The conductive wires are laid out separately along the disc stack. More specifically, the conductive wires are placed along disc halves of the stack, with each wire being placed along one of the three central through-openings. Once the wires are in place, the mating disc halves are put back in place and the disc stack is inserted into the auxiliary port from the bottom end. Preferably, the non-conductive rigid sleeve is placed above the disc stack.
The operator installs the bottom plate onto the bottom of the tubing hanger. The conductive wires pass through a central through-opening in the bottom plate en route to the wellbore. The disc stack is now held in place and the power cable is able to pass through the wellhead without splicing. Once the wires have extended below the auxiliary port, they are once again in their sheathed state.
As part of the installation procedure, the operator will make a determination as to how many elastomeric discs and rigid discs will make up the disc stack. Ideally, the disc stack will be longer than the space available within the auxiliary port, taking into account the length of the non-conductive sleeve (if used). The operator will use the bottom plate to push on the disc stack, compressing the elastomeric discs so that a series of annular seals is provided along the auxiliary port.

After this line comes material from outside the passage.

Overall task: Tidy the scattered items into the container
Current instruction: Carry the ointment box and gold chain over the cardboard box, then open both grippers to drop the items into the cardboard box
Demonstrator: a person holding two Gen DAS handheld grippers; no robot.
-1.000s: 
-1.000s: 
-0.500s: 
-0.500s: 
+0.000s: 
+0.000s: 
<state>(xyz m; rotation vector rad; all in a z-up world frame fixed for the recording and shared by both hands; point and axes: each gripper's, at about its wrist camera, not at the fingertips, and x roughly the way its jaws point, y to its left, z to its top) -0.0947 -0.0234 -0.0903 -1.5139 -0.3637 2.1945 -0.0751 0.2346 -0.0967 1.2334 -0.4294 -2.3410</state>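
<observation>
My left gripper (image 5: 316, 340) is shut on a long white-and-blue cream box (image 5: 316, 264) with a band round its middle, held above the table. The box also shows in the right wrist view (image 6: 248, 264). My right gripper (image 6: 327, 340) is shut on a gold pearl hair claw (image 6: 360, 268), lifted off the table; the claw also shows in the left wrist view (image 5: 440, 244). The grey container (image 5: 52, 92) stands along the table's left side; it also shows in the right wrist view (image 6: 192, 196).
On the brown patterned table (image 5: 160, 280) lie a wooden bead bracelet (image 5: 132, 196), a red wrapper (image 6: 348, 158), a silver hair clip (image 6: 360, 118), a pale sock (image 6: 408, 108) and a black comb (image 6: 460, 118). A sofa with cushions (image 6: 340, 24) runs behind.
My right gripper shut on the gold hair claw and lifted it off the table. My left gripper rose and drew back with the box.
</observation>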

Pushing on the disc stack reduces its length, allowing the full stack to fit within the auxiliary port.
It is noted that the present tubing hanger assembly may also be used in running other communications lines into the wellbore. For example, fiber optic cable may be passed through the auxiliary port, either in addition to or in lieu of the power cable. In one aspect, the communications line is a power cable that provides power to a downhole resistive heater element as opposed to an ESP.
So that the manner in which the present inventions can be better understood, certain illustrations are appended hereto. It is to be noted, however, that the drawings illustrate only selected embodiments of the inventions and are therefore not to be considered limiting of scope, for the inventions may admit to other equally effective embodiments and applications.
For purposes of the present application, it will be understood that the term “hydrocarbon” refers to an organic compound that includes primarily, if not exclusively, the elements hydrogen and carbon. Hydrocarbons may also include other elements, such as, but not limited to, halogens, metallic elements, nitrogen, oxygen, and/or sulfur.
As used herein, the term “hydrocarbon fluids” refers to a hydrocarbon or mixtures of hydrocarbons that are gases or liquids. For example, hydrocarbon fluids may include a hydrocarbon or mixtures of hydrocarbons that are gases or liquids at formation conditions, at processing conditions, or at ambient condition. Hydrocarbon fluids may include, for example, oil, natural gas, coalbed methane, shale oil, pyrolysis oil, pyrolysis gas, a pyrolysis product of coal, and other hydrocarbons that are in a gaseous or liquid state.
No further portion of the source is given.